Stadtleben | aus FALTER 42/11 vom 19.10.2011

die Sie über das SCHLOSS WILHELMINENBERG nicht wussten

Das, wo’s im Kinderheim in den 70er-Jahren angeblich Missbrauchsfälle gab?

Ja, es gibt ja nur eines in Wien mit diesem Namen, aber es gibt durchaus auch Besseres über das Schloss zu berichten.

Zum Beispiel?

Zum Beispiel dass es im 18. Jahrhundert Schloss Gallitzinberg hieß, benannt nach dem Berg, auf dem es steht, der wiederum nach dem - damals bereits verstorbenen - russischen Botschafter und Schlosseigentümer Fürst Demetrius Michalowitsch von Gallitzin benannt war.

Gähn ... und weiter ?

Ein gewisser Moritz von Montléart schenkte Schloss und Areal 1866 seiner Gattin Wilhelmine. Aber schon damals regierten in Wien offenbar insgeheim die Beamten und weil die ihn den Gallitzinberg nicht auf Wilhelminenberg umbenennen ließen, ließ der Fürst Moritz an allen Zugängen zum Schloss Tafeln mit der Aufschrift "Wilhelminenberg“ anbringen. So bürgerte sich trotzdem der Name Wilhelminenberg ein.

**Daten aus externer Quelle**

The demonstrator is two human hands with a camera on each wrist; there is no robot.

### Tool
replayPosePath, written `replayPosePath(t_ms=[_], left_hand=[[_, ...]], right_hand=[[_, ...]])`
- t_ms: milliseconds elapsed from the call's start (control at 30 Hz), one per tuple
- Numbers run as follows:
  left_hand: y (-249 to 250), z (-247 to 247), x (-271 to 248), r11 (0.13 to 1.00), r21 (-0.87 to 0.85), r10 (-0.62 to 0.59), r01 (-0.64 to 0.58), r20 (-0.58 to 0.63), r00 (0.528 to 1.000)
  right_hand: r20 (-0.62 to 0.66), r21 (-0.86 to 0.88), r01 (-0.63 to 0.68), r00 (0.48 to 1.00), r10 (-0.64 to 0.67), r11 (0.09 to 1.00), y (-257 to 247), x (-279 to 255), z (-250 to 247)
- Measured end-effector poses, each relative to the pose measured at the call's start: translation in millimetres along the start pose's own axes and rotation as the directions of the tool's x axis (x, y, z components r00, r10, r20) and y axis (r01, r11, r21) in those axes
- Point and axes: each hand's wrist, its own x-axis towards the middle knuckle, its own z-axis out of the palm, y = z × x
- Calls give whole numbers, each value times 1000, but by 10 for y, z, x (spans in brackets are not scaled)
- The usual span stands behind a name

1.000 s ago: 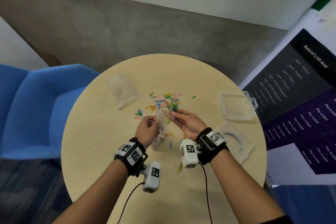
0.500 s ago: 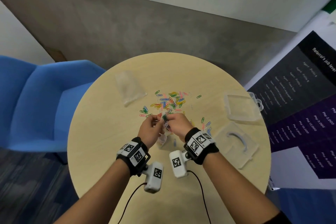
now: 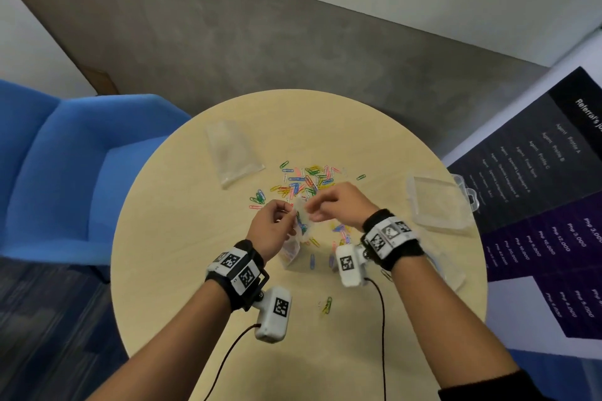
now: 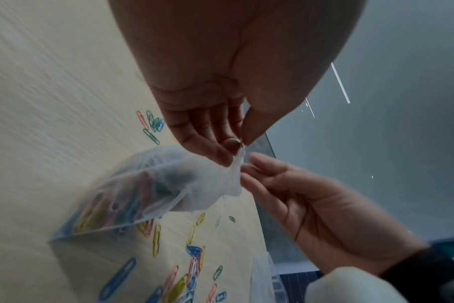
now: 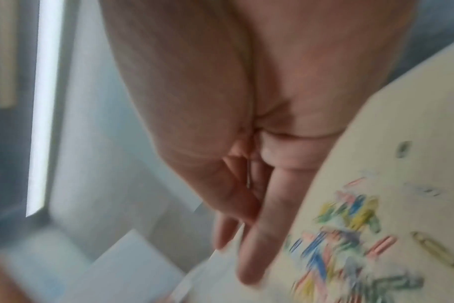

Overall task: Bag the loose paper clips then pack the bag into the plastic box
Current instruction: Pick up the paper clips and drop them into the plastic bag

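My left hand (image 3: 291, 212) pinches the top edge of a small clear bag (image 3: 301, 228) that stands on the round table and holds several coloured paper clips. In the left wrist view the left hand (image 4: 240, 144) grips the rim of the bag (image 4: 143, 194). My right hand (image 4: 249, 168) is right beside that rim, fingers straight, holding nothing. The right wrist view is blurred and shows the right hand (image 5: 236, 256) with its fingers extended. Loose clips (image 3: 306, 179) lie just beyond the hands, and more (image 3: 340, 233) lie under the right wrist. The clear plastic box (image 3: 436, 202) sits open at the table's right.
A spare clear bag (image 3: 233, 153) lies flat at the table's far left. A second clear plastic piece (image 3: 452, 270) lies near the right edge, partly behind my right arm. Stray clips (image 3: 326, 305) lie near the front. A blue chair (image 3: 65, 172) stands to the left.
My right hand came back from the clip pile to the bag's mouth and its fingers have straightened. The left hand kept its pinch on the bag's rim.
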Motion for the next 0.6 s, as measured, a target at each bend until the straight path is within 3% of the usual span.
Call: replayPosePath(t_ms=[67,133,200,300,367,500,600], left_hand=[[0,-75,34,1000,-21,-5,5,-23,1000],[-18,-176,51,999,-43,-11,9,-45,999],[-29,-267,70,998,-62,-16,12,-59,998],[-33,-365,107,997,-79,-20,15,-69,997],[-37,-414,131,997,-81,-22,16,-71,997],[-8,-461,171,996,-91,-24,18,-68,997],[6,-460,187,998,-70,-14,10,-63,998]], right_hand=[[-198,146,-11,979,40,989,162,243,-257],[-442,-47,-111,894,79,993,424,570,-472],[-522,-310,-318,844,118,896,702,857,-605],[-477,-433,-437,853,211,789,953,1167,-550],[-479,-518,-424,863,159,743,996,1330,-395],[-402,-644,-278,916,-6,713,833,1486,-43],[-248,-784,-155,966,-74,601,763,1478,171]])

War die Wilhelmine eine Society-Lady?

Im Gegenteil. Die war eher eine gute Seele und verteilte nicht nur das Erbe unter ihren Verwandten. Sie galt quasi als eine Art Robin Hood.

Hat sie etwa ihre reichen Bussi-Bussis bestohlen?

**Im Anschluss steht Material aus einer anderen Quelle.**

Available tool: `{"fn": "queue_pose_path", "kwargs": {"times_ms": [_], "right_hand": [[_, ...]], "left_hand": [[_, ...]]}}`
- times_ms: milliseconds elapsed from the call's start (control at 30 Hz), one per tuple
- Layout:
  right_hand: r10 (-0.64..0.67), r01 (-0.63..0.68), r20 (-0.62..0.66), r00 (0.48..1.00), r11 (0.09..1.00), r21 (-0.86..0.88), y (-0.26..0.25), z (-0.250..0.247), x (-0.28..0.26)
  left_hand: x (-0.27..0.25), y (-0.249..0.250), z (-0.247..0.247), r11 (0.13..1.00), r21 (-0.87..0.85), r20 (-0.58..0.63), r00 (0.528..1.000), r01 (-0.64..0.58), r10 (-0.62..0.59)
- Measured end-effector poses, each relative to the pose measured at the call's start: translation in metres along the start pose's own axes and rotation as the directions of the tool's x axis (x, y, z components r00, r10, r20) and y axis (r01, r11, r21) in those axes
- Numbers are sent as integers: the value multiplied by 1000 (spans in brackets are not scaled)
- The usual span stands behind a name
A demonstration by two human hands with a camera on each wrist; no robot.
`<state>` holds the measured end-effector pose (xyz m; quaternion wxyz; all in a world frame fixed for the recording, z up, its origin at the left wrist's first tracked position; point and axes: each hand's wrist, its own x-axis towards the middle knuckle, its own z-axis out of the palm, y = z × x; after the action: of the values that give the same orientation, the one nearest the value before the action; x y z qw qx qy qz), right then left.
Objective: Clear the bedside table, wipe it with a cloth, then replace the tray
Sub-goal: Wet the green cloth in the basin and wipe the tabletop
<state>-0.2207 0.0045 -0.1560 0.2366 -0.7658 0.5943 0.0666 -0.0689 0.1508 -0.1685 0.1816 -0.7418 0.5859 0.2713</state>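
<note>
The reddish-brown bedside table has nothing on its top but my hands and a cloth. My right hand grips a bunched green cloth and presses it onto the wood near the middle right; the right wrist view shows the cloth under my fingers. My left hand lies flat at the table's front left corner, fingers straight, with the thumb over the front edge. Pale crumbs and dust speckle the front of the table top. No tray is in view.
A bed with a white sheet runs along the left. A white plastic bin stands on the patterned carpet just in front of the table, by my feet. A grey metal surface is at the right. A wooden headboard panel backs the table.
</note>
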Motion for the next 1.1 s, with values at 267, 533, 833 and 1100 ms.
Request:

So eine Revoluzzerin war sie auch wieder nicht. Aber sie gab den Armen. Also Semi-Robin-Hood. Das Volk nannte sie immerhin den "Engel vom Wilhelminenberg“.

Was gibt es sonst noch zu wissen?

1931 hat Oskar Kokoschka das Schloss Wilhelminenberg gemalt; war eine Bezahlarbeit für die Wiener Stadtverwaltung.

Und heute? Was tut sich heute am Berg?

Picknick, Schlittschuhlaufen, Hochzeit oder Minigolf - je nach Saison.